One kinder truth about the routine business of writing is that it gives back a sense of guardianship and husbandry, the way farming or gardening can. When the fruits arrive, the gardener recalls the daily cost of coaxing them to life. Writing-related chores, even the most drudging, also generate a sense of continuity—evidence you’ve not deserted your own cause, even if you may not be producing every second.
That is my reasoning, anyway. It may not compel others. But it appears to me that task-tending threads us through the days, breaks the calendar into graspable increments, soothes as a jump-start and organizing principle. Even fire spotters must haul food and supplies, sweep the floor, and issue an occasional report.
Why do we bemoan the maintenance chores of a writing life? Here is how my late friend, Deborah, answered that: “I do think this spit and Band-Aids part of the writing life is not uncommon, even with successful writers.
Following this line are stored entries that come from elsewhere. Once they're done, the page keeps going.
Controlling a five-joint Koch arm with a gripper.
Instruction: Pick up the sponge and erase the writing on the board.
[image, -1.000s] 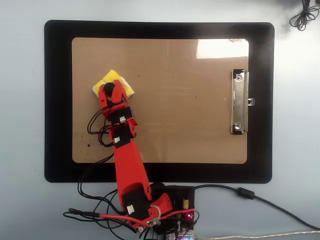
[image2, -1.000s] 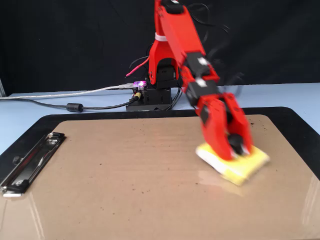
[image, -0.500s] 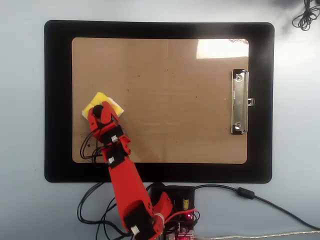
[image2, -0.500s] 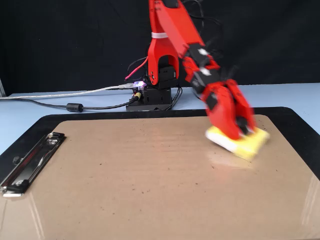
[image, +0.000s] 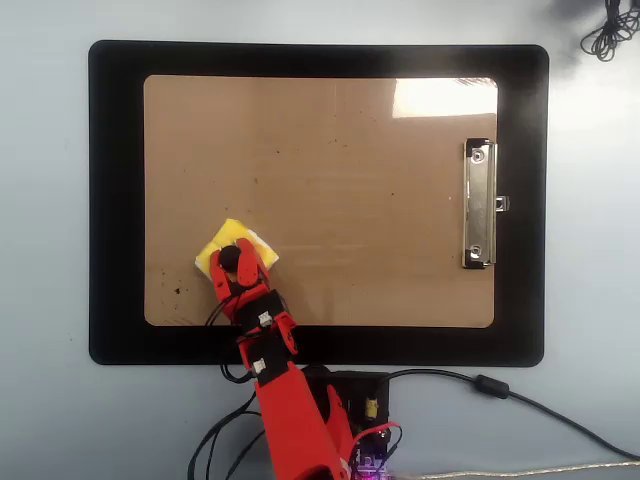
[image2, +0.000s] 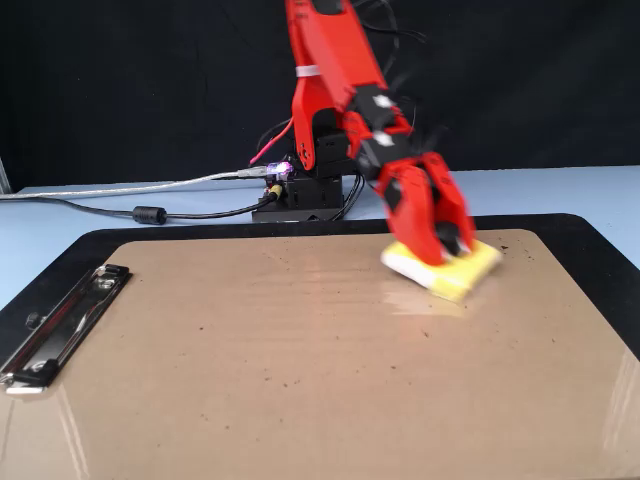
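The red gripper (image: 231, 262) (image2: 447, 243) is clamped on the black knob of the yellow sponge (image: 236, 248) (image2: 441, 270), pressing it flat against the brown board (image: 360, 190) (image2: 300, 370). In the overhead view the sponge sits in the lower left part of the board, near the arm's base; in the fixed view it lies toward the far right. The board rests on a black mat (image: 110, 200) (image2: 590, 240), its metal clip (image: 479, 205) (image2: 60, 322) well apart from the sponge. No writing shows, only small dark specks.
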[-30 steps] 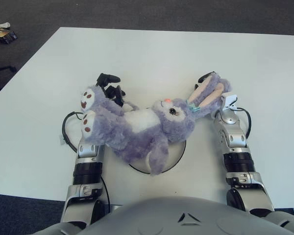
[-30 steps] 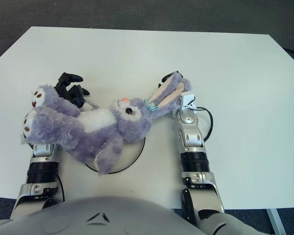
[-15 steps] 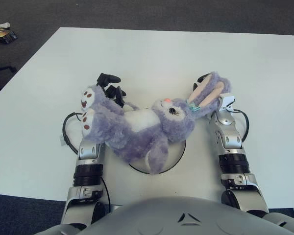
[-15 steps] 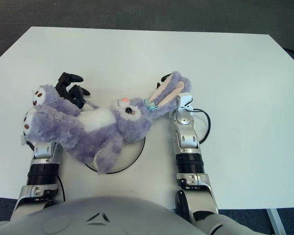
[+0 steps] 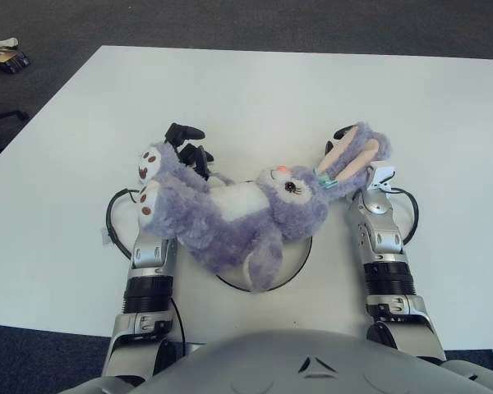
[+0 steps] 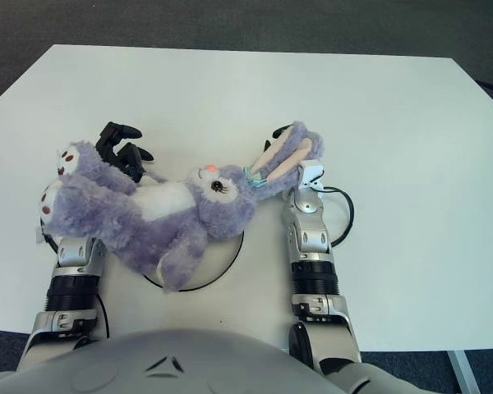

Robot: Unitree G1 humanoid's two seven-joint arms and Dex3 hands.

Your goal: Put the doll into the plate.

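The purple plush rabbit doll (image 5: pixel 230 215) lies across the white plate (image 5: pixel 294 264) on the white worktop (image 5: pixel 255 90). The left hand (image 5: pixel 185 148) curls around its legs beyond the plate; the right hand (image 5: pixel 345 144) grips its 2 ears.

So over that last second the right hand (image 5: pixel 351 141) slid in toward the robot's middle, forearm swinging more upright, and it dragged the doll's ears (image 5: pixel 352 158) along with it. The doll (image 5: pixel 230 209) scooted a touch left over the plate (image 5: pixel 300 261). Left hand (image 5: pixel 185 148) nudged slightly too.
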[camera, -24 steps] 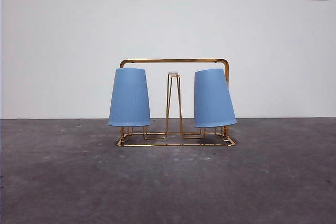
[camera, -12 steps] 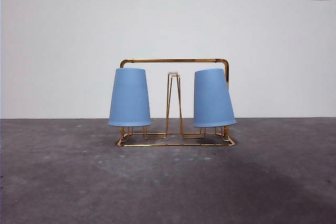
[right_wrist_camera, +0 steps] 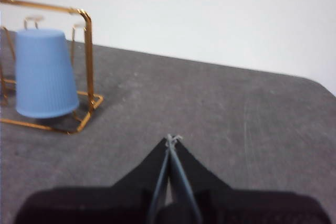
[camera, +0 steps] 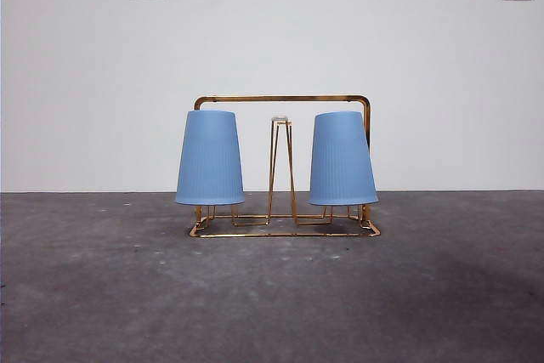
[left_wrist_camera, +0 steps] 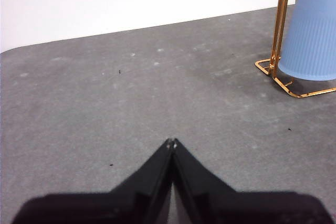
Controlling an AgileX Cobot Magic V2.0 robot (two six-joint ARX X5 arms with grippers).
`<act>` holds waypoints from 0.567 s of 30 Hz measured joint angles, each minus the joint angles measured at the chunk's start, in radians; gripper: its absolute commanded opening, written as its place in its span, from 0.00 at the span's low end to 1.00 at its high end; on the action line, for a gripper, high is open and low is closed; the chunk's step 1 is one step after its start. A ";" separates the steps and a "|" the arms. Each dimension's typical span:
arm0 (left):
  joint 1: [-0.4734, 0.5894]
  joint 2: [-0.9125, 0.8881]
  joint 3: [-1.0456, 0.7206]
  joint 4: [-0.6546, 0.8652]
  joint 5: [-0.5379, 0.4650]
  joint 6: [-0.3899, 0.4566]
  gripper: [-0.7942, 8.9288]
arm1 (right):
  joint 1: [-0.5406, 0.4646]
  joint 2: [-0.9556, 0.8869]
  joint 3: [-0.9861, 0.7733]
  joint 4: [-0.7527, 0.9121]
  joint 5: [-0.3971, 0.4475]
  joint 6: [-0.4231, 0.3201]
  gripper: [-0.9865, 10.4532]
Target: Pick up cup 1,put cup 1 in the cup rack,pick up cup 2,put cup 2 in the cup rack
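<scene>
Both blue cups (camera: 210, 157) (camera: 342, 159) sit inverted on the cup rack (camera: 285, 101); keep both pincers (left_wrist_camera: 171, 142) (right_wrist_camera: 172, 139) together, clear of the rack.

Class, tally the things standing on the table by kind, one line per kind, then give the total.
Blue cups: 2, the left blue cup and the right blue cup
Gold wire cup rack: 1
Total: 3
</scene>
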 measured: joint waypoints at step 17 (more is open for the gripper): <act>0.000 0.000 0.000 0.000 0.000 0.000 0.08 | 0.000 0.000 -0.026 -0.076 0.013 0.015 0.09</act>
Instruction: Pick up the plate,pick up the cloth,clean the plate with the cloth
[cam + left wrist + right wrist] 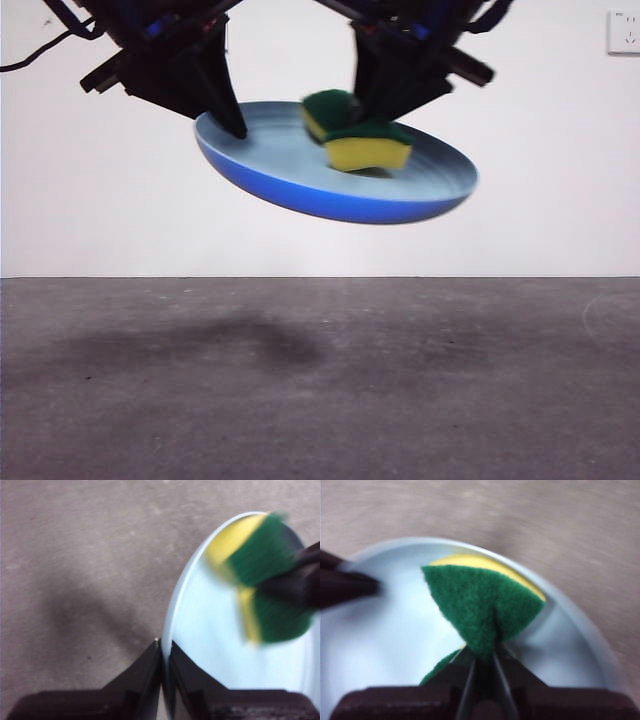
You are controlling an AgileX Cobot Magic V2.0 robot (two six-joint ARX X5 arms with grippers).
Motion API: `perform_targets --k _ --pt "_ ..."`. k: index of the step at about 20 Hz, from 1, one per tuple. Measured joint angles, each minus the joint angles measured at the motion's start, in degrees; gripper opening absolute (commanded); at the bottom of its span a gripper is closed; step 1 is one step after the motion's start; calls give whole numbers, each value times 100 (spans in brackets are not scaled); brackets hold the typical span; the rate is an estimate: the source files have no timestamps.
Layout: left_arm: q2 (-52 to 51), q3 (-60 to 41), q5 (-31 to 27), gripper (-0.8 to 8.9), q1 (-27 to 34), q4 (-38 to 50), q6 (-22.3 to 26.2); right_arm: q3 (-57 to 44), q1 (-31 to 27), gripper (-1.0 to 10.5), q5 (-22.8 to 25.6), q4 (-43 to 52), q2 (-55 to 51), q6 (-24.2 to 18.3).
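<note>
1. The grey table (320, 400) fills the lower part of the front view, with a plain white wall (560, 180) behind it and a soft dark shadow (250, 345) on the table left of centre

2. The plate (300, 165) hangs in the air well above the table, tilted so its left rim sits higher than its right rim; its pale blue upper face shows, and the underside looks a deeper blue

3. The left gripper (165, 652) comes down from the top left of the front view and is clamped on the plate's left rim, 1 jaw on each side of the edge, with the 2 jaws nearly together around it

4. The right gripper (482, 667) comes down from the top right and is pinched tight on the cloth, its 2 jaws squeezing the middle so the cloth folds up between them

5. The cloth (360, 140) rests on the upper face of the plate, right of the plate's centre; its green scouring layer faces up and its yellow foam touches the plate, and it looks blurred in the left wrist view

6. A white wall socket (623, 30) sits at the far top right corner
</note>
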Motion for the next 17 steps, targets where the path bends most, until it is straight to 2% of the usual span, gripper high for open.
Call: perform_targets --k 3,6,8,10,12,13,15,17 --pt "4 -24 -7 -7 -15 17 -17 2 415 -13 -15 -133 168 50" --pt "13 -37 -52 -7 -13 87 -17 7 826 -13 214 -933 186 -72" --pt "13 -37 -52 -7 35 85 -20 7 949 -13 774 -1624 188 -234" --pt "13 -37 -59 -7 57 0 -20 7 835 -12 1687 -2135 192 -339" --pt "13 -37 -57 -7 57 -111 -28 7 647 -13 2601 -2015 192 -380" --pt "13 -37 -57 -7 57 -142 -44 7 575 -13 2765 -1836 188 -393" --pt "13 -37 -24 -7 57 -164 -68 7 437 -13 2780 -1381 173 -398" --pt "13 -37 57 -7 59 -162 -116 7 323 -13 2592 -879 153 -413"
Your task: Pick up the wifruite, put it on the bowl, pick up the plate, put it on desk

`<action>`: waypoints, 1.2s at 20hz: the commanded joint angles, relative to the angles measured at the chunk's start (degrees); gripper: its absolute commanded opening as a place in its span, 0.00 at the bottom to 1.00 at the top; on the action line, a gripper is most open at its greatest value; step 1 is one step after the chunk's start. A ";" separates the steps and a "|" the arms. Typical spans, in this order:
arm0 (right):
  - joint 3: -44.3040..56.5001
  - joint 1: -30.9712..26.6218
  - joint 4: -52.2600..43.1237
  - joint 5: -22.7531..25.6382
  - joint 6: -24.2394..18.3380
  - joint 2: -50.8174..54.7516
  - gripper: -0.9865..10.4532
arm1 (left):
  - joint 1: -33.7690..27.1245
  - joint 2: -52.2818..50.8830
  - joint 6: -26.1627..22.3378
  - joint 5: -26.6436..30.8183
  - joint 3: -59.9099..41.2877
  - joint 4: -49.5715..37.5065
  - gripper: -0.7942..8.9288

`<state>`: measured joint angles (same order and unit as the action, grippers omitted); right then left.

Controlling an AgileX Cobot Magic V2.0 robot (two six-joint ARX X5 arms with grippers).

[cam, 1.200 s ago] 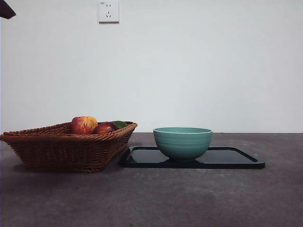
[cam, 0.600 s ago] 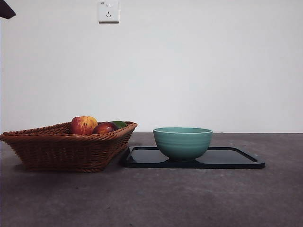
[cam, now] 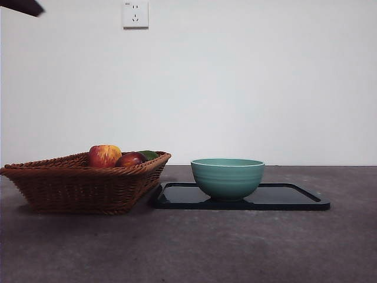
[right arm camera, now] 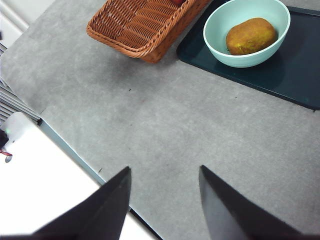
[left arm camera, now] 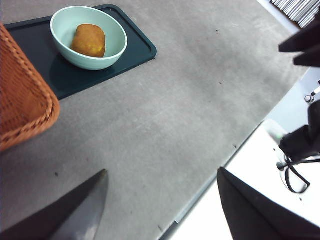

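Grey desk [cam: 235,247] carries wicker basket [cam: 82,186], black tray [cam: 288,199] just beside.

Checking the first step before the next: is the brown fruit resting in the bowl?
Touching. The right wrist view shows the wifruite lying inside the bowl, on its inner surface; both tools are far off.

Wicker basket [cam: 82,183] at the table's left side, holding 1 red-yellow apple [cam: 104,155], 1 dark red fruit [cam: 130,159], 1 green item [cam: 149,154] behind. Black tray [cam: 283,197] just beside basket. White wall socket [cam: 135,14] above.
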<state>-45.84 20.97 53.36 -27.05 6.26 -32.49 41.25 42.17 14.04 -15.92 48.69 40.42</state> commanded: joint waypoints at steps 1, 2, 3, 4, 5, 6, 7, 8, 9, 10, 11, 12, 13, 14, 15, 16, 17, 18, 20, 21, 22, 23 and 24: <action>-0.59 0.33 -0.52 -0.15 -0.31 -0.24 0.28 | 0.37 6.43 -1.46 -0.17 4.55 -2.62 0.44; -0.59 0.33 -0.52 -0.17 -0.31 -0.24 0.28 | 0.37 9.42 -2.21 -0.17 6.34 -3.23 0.44; -0.59 0.33 -0.52 -0.17 -0.31 -0.24 0.28 | 0.37 13.38 -3.41 -0.15 8.94 -3.67 0.44; -0.59 0.33 -0.52 -0.17 -0.31 -0.24 0.28 | 0.37 17.05 -4.55 -0.15 11.43 -3.91 0.44; -0.59 0.33 -0.52 -0.17 -0.31 -0.24 0.28 | 0.33 20.96 -5.79 0.42 14.29 -4.11 0.44; -0.59 0.33 -0.50 -0.20 -0.31 -0.24 0.28 | 0.31 25.20 -7.52 1.62 17.73 -4.02 0.44; -0.59 0.33 -0.50 -0.20 -0.31 -0.24 0.28 | 0.26 28.68 -8.90 2.29 20.68 -4.02 0.44; -0.59 0.33 -0.48 -0.20 -0.31 -0.22 0.28 | 0.07 32.76 -9.79 2.40 24.44 -4.02 0.44; -0.59 0.33 -0.42 -0.20 -0.31 -0.22 0.28 | -0.13 36.02 -10.40 2.38 27.50 -3.96 0.44; -0.59 0.33 -0.26 -0.20 -0.31 -0.22 0.28 | -0.50 39.76 -11.02 2.36 31.08 -3.96 0.44; -0.59 0.33 -0.11 -0.20 -0.31 -0.22 0.28 | -0.92 42.64 -11.78 2.38 33.77 -3.93 0.44; -0.59 0.33 0.09 -0.20 -0.31 -0.22 0.28 | -1.53 45.97 -12.13 2.38 36.81 -3.69 0.44; -0.59 0.33 0.35 -0.20 -0.31 -0.22 0.28 | -2.01 48.59 -12.39 2.36 39.06 -3.41 0.44; -0.59 0.33 0.72 -0.17 -0.31 -0.22 0.28 | -2.71 51.56 -13.07 2.36 41.44 -2.89 0.44; -0.59 0.33 0.87 -0.17 -0.33 -0.22 0.28 | -3.19 53.94 -13.77 2.36 43.30 -2.25 0.44; -0.59 0.33 0.90 -0.17 -0.33 -0.22 0.28 | -3.58 56.81 -14.62 2.34 45.40 -1.36 0.44; -0.59 0.33 0.90 -0.17 -0.33 -0.22 0.28 | -3.76 58.95 -15.34 2.34 46.88 -0.98 0.44; -0.59 0.33 0.85 -0.17 -0.33 -0.22 0.28 | -3.74 61.46 -16.24 2.34 48.46 -1.03 0.44; -0.59 0.33 0.90 -0.17 -0.31 -0.22 0.28 | -3.74 65.85 -17.09 2.34 51.17 -0.98 0.44; -0.59 0.33 0.92 -0.17 -0.31 -0.22 0.28 | -3.74 67.78 -17.27 2.36 52.37 -1.03 0.44; -0.59 0.33 1.07 -0.17 -0.28 -0.22 0.28 | -3.74 69.99 -17.77 2.36 53.72 -1.05 0.44; -0.59 0.33 1.38 -0.17 -0.28 -0.22 0.28 | -3.74 71.63 -18.05 2.40 54.62 -1.11 0.44; -0.59 0.33 1.81 -0.15 -0.28 -0.22 0.28 | -3.74 73.59 -18.14 2.40 55.76 -1.01 0.44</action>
<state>-45.84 20.97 55.44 -27.05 6.26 -32.49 37.04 114.08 -2.83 -13.54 102.63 39.68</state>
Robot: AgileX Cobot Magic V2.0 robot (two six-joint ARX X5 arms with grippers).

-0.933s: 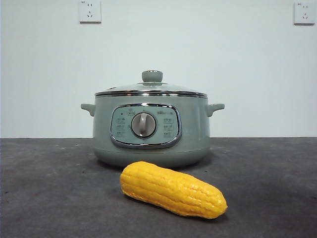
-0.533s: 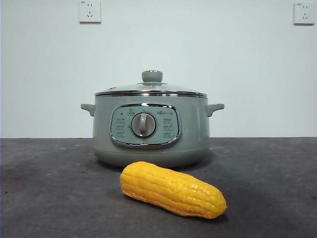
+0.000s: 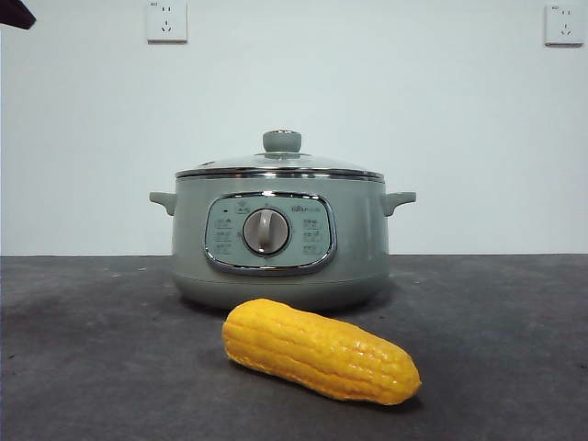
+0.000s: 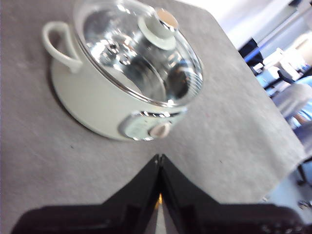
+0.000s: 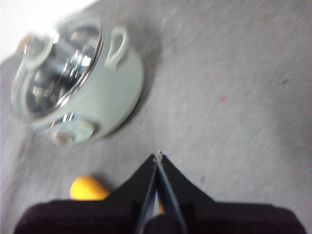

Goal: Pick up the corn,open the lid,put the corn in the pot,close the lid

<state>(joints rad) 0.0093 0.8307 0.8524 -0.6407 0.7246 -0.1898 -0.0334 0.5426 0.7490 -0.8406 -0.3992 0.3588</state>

I read an interview with [Kazuo] Ishiguro wherein the interviewer was allotted fifteen minutes of interview time while Ishiguro was walking to another appointment, and you got such a sense of the nightmare of packed time and no time to walk, and Ishiguro apologetic and under the thumb of his editor who scheduled him.”
Much, she reminded me, depends on a writer’s attitude toward getting published. “I don’t know who gets to have a ‘true’ writing life except for the fabulously successful or for the hermit who doesn’t care about publication. I actually know a man who got a job as a park ranger in a remote part of the country and who went for ten years of his life without speaking to a soul except on a ham radio as part of his job and who wrote pages and pages of poetry which he never sent anywhere. And he said those were the very best ten years of his life. And I believe him.”
My friend also reminded me that successful writers tell interviewers they write every day from nine to five, sometimes evenings. The less famous declare they write every day before the kids wake up, on Sundays, during summer, or at art colonies. Her point, I think—and it seems to be something one must relearn repeatedly—was that you square off with it to get it done however you can. That’s what striving figures into: doing what you can within the life you choose—more accurately, the life that chooses you.